I Like to Take Pictures of My Food

portabella mushroom burger (marinated, grilled and topped with fresh basil and tomato) on a whole wheat bun, with cucumber salad and corn

lettuce, kale, spinach, tomato, cucumber, onion, red cabbage, and blanched sugar snap peas, with a lemon mint dressing

portobello mushroom, pepper, and onion fajitas topped with guacamole and salsa



Awesome Granola Without Whey or Any of That Other Non-Vegan Stuff

Granola is mind blowingly delicious. It is one of those foods like trail mix that just about everybody loves. It's sweet, crunchy, and packed with a million yummy flavors. It's great as a filling snack while hiking or as an addition on breakfast cereal.

It may be high in calories (all those nuts, dried fruits, and sugar), but other than that it's great, right?

I think so.

But when it comes to buying granola as a vegan, there is one fundamental problem: the majority of granolas sold in stores aren't actually vegan. I'm not quite sure why, but for some reason most store granolas have whey powder added into them. Maybe it's in an attempt to add a cheap source of protein so they can buff up their nutrition facts label, but honestly I don't see why they would need to do so when so many granolas are made with nuts (a great source of protein).

Whatever the reasoning behind this is, whey is a milk product and therefore not vegan. So it's unnecessary addition into granola really limits our choices.

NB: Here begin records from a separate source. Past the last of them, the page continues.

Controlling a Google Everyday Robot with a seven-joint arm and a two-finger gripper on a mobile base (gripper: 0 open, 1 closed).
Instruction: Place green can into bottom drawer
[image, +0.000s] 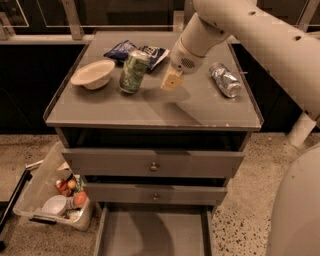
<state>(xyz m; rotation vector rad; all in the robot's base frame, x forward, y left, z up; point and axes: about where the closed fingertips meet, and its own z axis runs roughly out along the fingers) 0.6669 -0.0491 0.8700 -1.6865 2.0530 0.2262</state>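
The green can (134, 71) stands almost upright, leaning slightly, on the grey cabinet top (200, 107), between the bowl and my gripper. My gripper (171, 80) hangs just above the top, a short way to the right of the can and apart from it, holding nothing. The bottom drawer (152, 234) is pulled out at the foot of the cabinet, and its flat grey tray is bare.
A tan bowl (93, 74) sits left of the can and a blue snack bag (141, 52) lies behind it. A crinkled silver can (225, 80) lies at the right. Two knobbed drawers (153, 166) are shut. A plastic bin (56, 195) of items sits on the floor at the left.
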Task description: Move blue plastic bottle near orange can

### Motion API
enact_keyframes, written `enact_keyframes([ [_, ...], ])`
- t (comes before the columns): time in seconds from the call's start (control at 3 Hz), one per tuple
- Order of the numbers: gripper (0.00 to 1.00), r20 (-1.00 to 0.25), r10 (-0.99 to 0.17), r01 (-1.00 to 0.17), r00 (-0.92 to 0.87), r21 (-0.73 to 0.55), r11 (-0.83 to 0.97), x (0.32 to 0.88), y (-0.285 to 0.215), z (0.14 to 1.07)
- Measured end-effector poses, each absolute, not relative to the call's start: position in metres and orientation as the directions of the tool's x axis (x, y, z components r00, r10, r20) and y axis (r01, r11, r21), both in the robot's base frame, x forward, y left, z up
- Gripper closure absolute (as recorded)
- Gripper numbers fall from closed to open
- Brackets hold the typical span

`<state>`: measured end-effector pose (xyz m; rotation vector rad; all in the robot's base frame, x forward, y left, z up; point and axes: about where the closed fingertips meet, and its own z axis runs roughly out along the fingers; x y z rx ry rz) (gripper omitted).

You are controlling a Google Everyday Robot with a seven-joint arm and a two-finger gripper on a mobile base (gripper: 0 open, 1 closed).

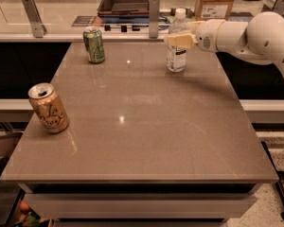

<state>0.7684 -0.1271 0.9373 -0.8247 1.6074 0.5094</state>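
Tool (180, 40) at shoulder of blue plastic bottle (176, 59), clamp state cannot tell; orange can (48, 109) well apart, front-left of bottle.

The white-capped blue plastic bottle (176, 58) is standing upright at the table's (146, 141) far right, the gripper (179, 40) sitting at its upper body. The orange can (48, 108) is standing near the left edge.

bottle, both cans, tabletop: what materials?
Clear water bottle with white cap: see-through plastic, glossy. Orange-gold can and green can: likely aluminium, silver tops. Grey-brown tabletop: smooth laminate or stone, unclear; mirrors lights. Cream gripper sits at the bottle's upper part.
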Motion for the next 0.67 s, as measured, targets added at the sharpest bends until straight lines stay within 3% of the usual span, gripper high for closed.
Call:
enact_keyframes([
  [0.67,0.87,-0.972,-0.23,-0.754,-0.051,-0.114,0.647,0.7691,-0.121,0.9356],
])
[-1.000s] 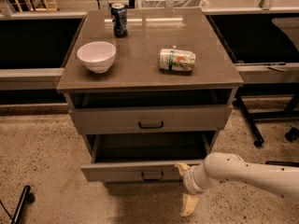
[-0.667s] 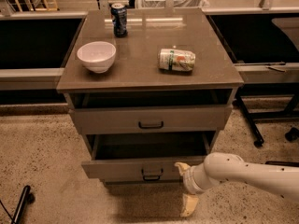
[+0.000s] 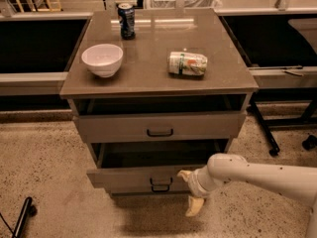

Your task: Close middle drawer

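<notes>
The middle drawer (image 3: 133,176) is pulled out of the grey-brown cabinet, with its dark tray showing behind a low front panel. Its small dark pull (image 3: 159,181) sits at the centre. My gripper (image 3: 190,191) is at the right part of that front panel, on the end of the white arm reaching in from the right. Its cream fingers are spread. The upper fingertip (image 3: 184,174) rests against the panel and the lower one (image 3: 194,208) points down toward the floor. It holds nothing.
The taller top drawer (image 3: 158,125) stands slightly open above. On the cabinet top (image 3: 148,68) are a white bowl (image 3: 102,59), a dark can (image 3: 127,20) and a can lying on its side (image 3: 187,63). Black-surfaced tables flank the cabinet, and a wheeled stand base (image 3: 270,133) is at the right.
The middle drawer front has slid a little back toward the cabinet, with my gripper staying against its right part.
</notes>
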Motion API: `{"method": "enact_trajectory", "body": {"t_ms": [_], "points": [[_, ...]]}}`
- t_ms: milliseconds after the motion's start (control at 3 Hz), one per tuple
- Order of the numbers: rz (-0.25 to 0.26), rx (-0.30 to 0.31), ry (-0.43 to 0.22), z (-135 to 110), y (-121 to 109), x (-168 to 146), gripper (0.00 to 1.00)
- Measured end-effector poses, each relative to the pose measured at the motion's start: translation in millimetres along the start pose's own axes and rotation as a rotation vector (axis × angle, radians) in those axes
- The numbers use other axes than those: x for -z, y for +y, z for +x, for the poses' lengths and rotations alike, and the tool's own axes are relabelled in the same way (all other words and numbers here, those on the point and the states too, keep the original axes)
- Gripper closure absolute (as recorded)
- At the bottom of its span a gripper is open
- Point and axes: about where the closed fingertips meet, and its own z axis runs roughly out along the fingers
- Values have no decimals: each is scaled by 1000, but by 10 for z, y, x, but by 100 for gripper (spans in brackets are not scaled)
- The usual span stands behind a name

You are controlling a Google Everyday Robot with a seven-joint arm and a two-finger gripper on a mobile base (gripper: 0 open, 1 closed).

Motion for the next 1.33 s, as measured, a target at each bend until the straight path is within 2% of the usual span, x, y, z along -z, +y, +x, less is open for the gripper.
{"method": "enact_trajectory", "body": {"t_ms": [333, 667, 1000, 1333], "points": [[39, 80, 0, 38, -376, -73, 46], [76, 114, 21, 47, -568, -75, 69], [156, 163, 8, 59, -713, -13, 92], [240, 200, 27, 104, -831, 53, 89]]}}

Fortunately, with a few yummy ingredients and only a little bit of time, it's wicked easy to make homemade granola without any dairy. If you haven't ever made your own granola, or would like to try a new version, here's my recipe:

Awesome Granola Without Whey or Any of That Other Non-Vegan Stuff
1/2 cup sunflower seeds
1/2 cup pumpkin seeds
1/4 cup sliced almonds (or 1/2 cup whole)
1/2 chopped walnuts (I don't chop them much, just a little)
1/4 cup flax seed (I often grind them up - ground, they are really good for digestion)
1/3 cup brown sugar
1/2 cup applesauce (I use unsweetened)
2 Tbl agave nectar (you could also use maple syrup or honey)
1/2 tsp vanilla extract
1/4 tsp almond extract
1 tsp cinnamon
1/4 tsp nutmeg
5 cups old fashioned rolled oats, uncooked
1/3 cup dried cranberries
1/3 cup raisins

Preheat oven to 375 degrees F. Combine all ingredients except the cranberries and raisins. Spread onto baking sheet (you might need to use two). Bake for 8-10 minutes, until the edges are getting lightly toasted. Then mix it around on the sheet and bake for another 8-10 minutes. Remove from oven and add cranberries and raisins. 

Note: It's sweet, but not super sweet, so if you like sugar a lot, just add more. Also, like all the recipes I post (except for baked things like muffins or cookies) the proportions in the recipe are very flexible. If you don't have an ingredient, or don't like one, then leave it out or replace it.